Forgive me, but I'm rather proud of my pictures posted here.

After church, DP drove me to his house, where I met the whole family, Mrs DP and their two lovely daughters, and we dined on Mrs DP's delicious lunch. After lunch we chatted and later watched "Lavender Ladies" with the marvelous actors, Maggie Smith and Judi Dench. I'd seen the movie before, and they had, too, but we all love it, and it was a joy to watch it again.

Sunday was the worst day of my English cold, and I was sneezing and sniffling all afternoon. Mrs DP gave me my very own large box of tissues with a healing component embedded in them to use there and take back to the hotel with me. I needed them badly.

The dears knew I needed a quiet day. God bless them.

Saturday, April 4, 2009

Haley's Hotel - Leeds, UK

My arrangement titled "Still Life With Flowers Card And Apple". Is it art?



As I walked into my home away from home, I was greeted with flowers and a card which had been left by Mrs Doorman-Priest. Unfortunately, I missed meeting her then, because I was out buying my cell phone, or mobile phone, as they say "over there". The card read:

"Welcome to Leeds, June!

We are all looking forward to meeting you."


What a lovely gesture of welcome!

The two pictures below show my room at Haley's. DP must have spoken up for me to get this bright and spacious room. I had what amounted to a bed-sitting room, and I did not feel cramped into a small hotel room. Since I was there for an extended stay, it was good to walk into a room like this when I returned to the hotel dead tired in the evening. The curtains were closed when I took the picture, so you don't get the full effect of how bright and cheerful the room actually was.

The bathroom was lovely, too, equipped with one of those wonderful deep English bathtubs, which - alas! - I could not use. If I had got in and sat down, I would not have been able to get up due to my ruined knees.





Below is a picture of the gift bag from the staff of the hotel, which included Thornton chocolates and good strong Yorkshire tea. We're already into the second layer of the chocolates, and they are delicious, and I've been drinking the tea every morning with great enjoyment. I've never had anything more than a chocolate on the pillow at night from hotel staff. I was overwhelmed!

The staff was unfailingly kind and helpful, especially during the lost wallet episode. They could not have been nicer. Their card read:

"June,

We hope you have enjoyed your stay here at Haley's.

With love from

All the team

XXXX"


Can you believe this? It's hard for me to believe that it wasn't all a dream, but I have the evidence. I had to take the tea out of the box and put it into a plastic bag, because I couldn't fit the box into my suitcase.
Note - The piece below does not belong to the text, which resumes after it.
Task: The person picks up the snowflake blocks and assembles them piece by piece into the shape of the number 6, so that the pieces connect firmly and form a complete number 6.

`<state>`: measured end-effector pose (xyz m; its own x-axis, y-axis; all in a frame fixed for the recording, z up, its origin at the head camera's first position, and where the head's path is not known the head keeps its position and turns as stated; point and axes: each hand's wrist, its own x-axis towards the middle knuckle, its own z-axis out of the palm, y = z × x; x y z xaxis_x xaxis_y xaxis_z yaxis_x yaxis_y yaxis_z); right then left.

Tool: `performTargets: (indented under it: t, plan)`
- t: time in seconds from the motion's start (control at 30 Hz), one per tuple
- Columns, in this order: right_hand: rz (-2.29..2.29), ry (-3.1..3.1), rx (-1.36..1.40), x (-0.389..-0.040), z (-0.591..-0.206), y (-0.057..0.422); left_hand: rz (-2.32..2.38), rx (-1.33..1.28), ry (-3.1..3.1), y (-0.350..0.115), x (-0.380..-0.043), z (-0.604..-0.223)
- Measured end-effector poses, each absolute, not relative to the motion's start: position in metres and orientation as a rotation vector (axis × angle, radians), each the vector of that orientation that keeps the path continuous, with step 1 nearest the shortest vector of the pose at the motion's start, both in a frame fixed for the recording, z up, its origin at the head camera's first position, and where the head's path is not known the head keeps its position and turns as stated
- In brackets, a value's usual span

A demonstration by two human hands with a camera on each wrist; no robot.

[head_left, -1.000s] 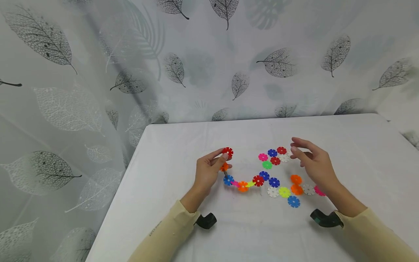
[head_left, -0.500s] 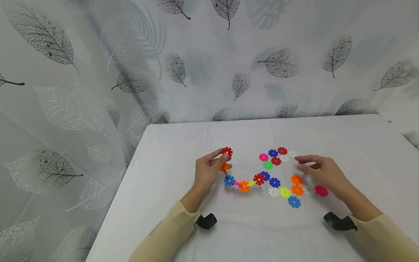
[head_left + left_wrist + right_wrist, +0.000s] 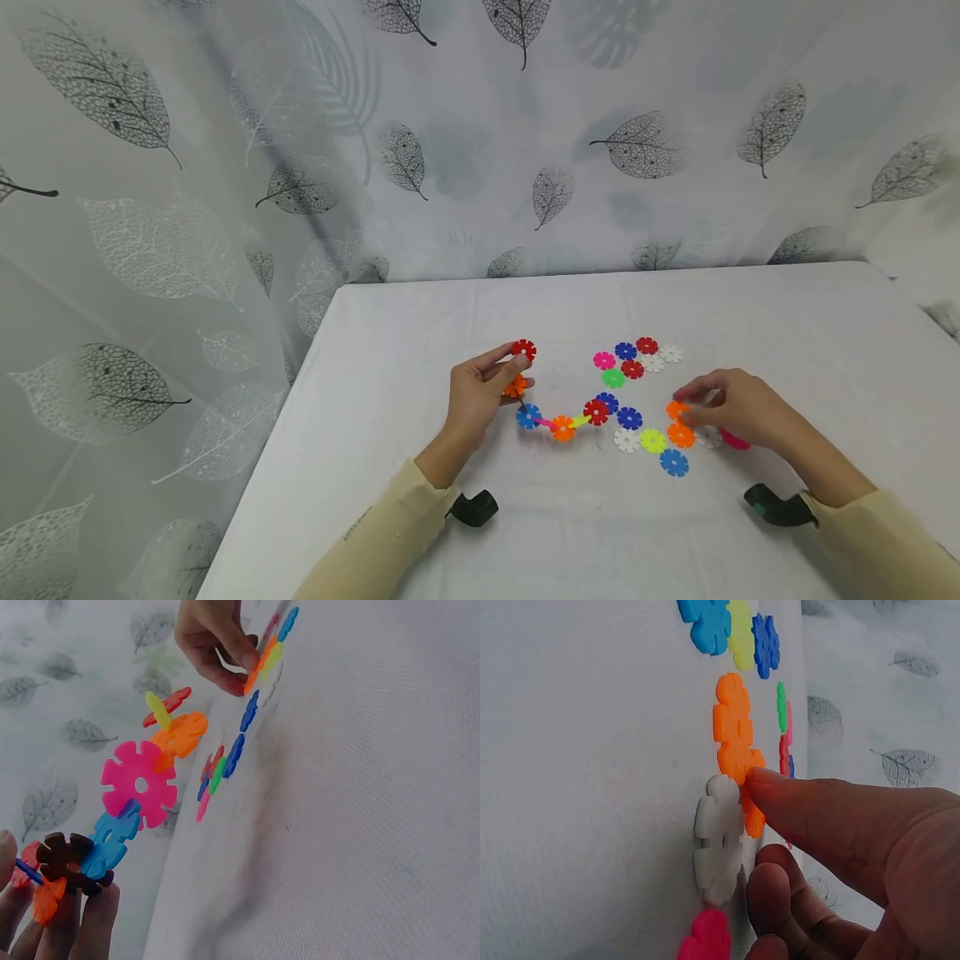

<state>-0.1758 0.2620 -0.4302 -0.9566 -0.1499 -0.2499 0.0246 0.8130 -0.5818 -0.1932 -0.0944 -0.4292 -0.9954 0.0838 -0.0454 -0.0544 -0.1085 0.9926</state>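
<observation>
My left hand (image 3: 474, 390) holds up one end of a curved chain of slotted plastic snowflake discs. In the left wrist view, a brown disc (image 3: 54, 856) lies against its fingertips, linked to a blue disc (image 3: 112, 838), a pink disc (image 3: 120, 778) and an orange disc (image 3: 182, 735). A red disc (image 3: 597, 412) ends the chain at the right in the head view. Over the table, my right hand (image 3: 738, 408) has its thumb and fingers on a loose orange disc (image 3: 756, 814), pinching its edge. Another orange disc (image 3: 733, 724) lies beside it.
Several loose discs lie flat on the white table (image 3: 600, 533): a light blue disc (image 3: 674, 462), a yellow disc (image 3: 652, 441) and a white disc (image 3: 721, 844) among them. A farther cluster includes a green disc (image 3: 613, 378). A leaf-patterned curtain (image 3: 465, 150) hangs behind.
My right hand has come down from beside the far white discs toward me, onto the loose orange disc. My left hand keeps holding the chain nearly still.
</observation>
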Motion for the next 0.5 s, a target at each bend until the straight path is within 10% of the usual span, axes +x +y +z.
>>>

I believe the folks "over there" love me more than the folks here at home. Of course, they only had to put up with me for a few days. Those here have to live with me, which is a whole other thing.

"No Them Only Us"


The artwork pictured above, a double-sided print by Mark Titchner, is from the exhibit described below at the Leeds Art Gallery.
Rank: Picturing The Social Order 1615-2009

This fascinating and unusual exhibition, which looks at how artists have pictured the shape of society from Renaissance times to the present, opens its UK tour at Leeds Art Gallery. A society without stratification is barely imaginable, but how do we picture our own system of hierarchies, of difference? British writers, political theorists and artists have used numerous images to picture ‘who we are’: describing us through ‘orders’, ‘estates’, ‘classes’, ‘stations’, ‘degrees’, or ‘ranks’. But only this latter term has kept the same meaning over six centuries. With over 100 exhibits, new work from leading contemporary artists and the presentation of new social research from academics and government agencies.
The words on the painting were suggested by Bill Clinton's acceptance speech at the 1992 Democratic Convention.
And so we must say to every American: Look beyond the stereotypes that blind us. We need each other - all of us - we need each other. We don’t have a person to waste, and yet for too long politicians have told the most of us that are doing all right that what’s really wrong with America is the rest of us - them.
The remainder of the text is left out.